Courts increasingly recognize that metadata deserves privacy protection. Collection and analysis of cryptocurrency transaction metadata - even without identity linkage - implicates informational privacy. Any mandatory metadata reporting requirement must satisfy the Puttaswamy test.

6.4 KYC Requirements vs. Privacy: Balancing Framework

Know Your Customer (KYC) requirements are the most significant privacy-impacting regulation in the cryptocurrency space. Understanding how to evaluate KYC requirements against privacy rights is essential for both compliance advice and constitutional challenge.

The AML/KYC Regulatory Framework

KYC requirements derive from multiple sources:

PMLA 2002: Prevention of Money Laundering Act requires reporting entities to verify customer identity
PMLA Rules: Specify documentation and verification requirements
RBI KYC Master Direction: Detailed KYC norms for regulated entities
FATF Recommendations: International AML standards

Current KYC Requirements for Cryptocurrency

While cryptocurrency exchanges are not explicitly listed as PMLA reporting entities, many implement KYC voluntarily or based on general AML obligations:

KYC Level	Documentation	Transaction Limit
Basic/Simplified	ID proof, address proof, photograph	Limited transactions
Full KYC	PAN, Aadhaar or equivalent, address verification	Unlimited
Enhanced Due Diligence	Source of funds, purpose of transaction	High-value transactions

Privacy Proportionality Analysis of KYC

Applying the Puttaswamy framework to KYC requirements:

Legality

PMLA provides statutory basis for KYC for reporting entities
Question: Are cryptocurrency exchanges covered as "reporting entities"?
If not explicitly covered, KYC mandates lack legal basis

Legitimate Aim

Preventing money laundering - legitimate
Counter-terrorist financing - legitimate
Tax compliance - legitimate

Proportionality

Necessity: Are there less privacy-invasive alternatives? Risk-based approach rather than universal full KYC?
Minimal Impairment: Can AML objectives be achieved with less data collection?
Balancing: Do AML benefits justify comprehensive identity disclosure for all transactions?

!Risk-Based KYC

FATF itself recommends risk-based approach - not one-size-fits-all. Small transactions present lower AML risk. Proportionate approach might involve: (1) No KYC for small, one-off transactions; (2) Simplified KYC for moderate activity; (3) Full KYC only for high-value or high-risk transactions.

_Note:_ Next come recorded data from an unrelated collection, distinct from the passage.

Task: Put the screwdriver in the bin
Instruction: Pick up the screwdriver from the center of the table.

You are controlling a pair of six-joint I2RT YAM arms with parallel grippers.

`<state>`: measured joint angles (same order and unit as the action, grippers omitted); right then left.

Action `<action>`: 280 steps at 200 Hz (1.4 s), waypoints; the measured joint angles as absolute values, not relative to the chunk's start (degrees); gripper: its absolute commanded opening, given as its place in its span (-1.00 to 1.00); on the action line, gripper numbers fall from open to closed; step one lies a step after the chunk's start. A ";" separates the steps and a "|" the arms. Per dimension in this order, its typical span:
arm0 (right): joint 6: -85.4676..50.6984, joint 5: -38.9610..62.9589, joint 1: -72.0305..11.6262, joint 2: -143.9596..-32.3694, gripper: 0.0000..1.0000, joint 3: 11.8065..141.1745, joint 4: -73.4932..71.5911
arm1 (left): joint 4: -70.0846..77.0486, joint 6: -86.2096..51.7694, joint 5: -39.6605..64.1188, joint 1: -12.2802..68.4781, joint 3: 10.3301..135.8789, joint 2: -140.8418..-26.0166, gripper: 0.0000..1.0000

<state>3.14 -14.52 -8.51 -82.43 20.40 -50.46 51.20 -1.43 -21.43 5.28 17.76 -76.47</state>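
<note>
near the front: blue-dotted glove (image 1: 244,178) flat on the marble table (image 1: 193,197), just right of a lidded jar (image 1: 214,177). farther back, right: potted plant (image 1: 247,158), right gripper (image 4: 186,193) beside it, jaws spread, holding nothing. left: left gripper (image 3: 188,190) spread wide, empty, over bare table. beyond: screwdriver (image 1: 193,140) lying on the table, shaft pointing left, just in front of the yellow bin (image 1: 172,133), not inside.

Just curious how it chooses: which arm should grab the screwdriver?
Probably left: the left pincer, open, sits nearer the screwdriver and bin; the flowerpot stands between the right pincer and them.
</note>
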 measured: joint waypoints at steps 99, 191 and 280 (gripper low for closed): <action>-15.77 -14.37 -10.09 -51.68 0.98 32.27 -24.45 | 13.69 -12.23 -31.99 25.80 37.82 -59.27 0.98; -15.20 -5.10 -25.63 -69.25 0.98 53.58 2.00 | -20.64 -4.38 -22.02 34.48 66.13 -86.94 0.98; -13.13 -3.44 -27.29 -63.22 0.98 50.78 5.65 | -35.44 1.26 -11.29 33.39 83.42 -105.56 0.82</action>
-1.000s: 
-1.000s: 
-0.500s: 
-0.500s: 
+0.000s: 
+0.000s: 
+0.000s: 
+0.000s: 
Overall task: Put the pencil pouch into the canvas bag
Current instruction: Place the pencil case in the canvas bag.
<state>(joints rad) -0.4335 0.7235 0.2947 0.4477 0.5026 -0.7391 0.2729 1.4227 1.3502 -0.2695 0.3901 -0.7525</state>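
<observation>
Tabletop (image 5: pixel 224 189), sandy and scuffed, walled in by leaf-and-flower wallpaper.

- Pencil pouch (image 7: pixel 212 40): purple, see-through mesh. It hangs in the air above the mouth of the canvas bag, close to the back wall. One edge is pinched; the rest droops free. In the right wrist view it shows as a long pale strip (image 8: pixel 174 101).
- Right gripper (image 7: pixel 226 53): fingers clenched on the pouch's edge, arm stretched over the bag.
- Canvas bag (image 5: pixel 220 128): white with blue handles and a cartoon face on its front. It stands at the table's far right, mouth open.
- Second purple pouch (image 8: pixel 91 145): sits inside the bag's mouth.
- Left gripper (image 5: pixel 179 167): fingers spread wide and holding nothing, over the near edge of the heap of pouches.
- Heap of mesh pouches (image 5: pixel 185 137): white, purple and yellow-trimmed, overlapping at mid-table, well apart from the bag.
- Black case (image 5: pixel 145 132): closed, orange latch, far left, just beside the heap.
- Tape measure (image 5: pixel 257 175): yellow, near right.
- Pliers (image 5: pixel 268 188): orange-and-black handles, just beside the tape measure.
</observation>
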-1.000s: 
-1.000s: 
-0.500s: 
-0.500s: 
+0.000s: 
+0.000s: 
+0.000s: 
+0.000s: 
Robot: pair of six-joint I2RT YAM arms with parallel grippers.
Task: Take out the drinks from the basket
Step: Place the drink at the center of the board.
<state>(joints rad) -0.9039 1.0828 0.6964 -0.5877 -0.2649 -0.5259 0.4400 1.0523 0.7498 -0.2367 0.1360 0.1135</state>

Challenging Disproportionate KYC

KYC requirements may be challenged when:

Applied without clear statutory mandate to cryptocurrency
More extensive than required for stated AML purpose
Applied uniformly without risk differentiation
Data retained longer than necessary
Data used for purposes beyond AML (marketing, profiling)

6.5 Blockchain Analytics and Transaction Surveillance

Blockchain analytics - the use of sophisticated tools to trace and analyze cryptocurrency transactions - represents a growing form of surveillance that implicates privacy rights. Understanding this technology and its legal implications is essential for cryptocurrency lawyers.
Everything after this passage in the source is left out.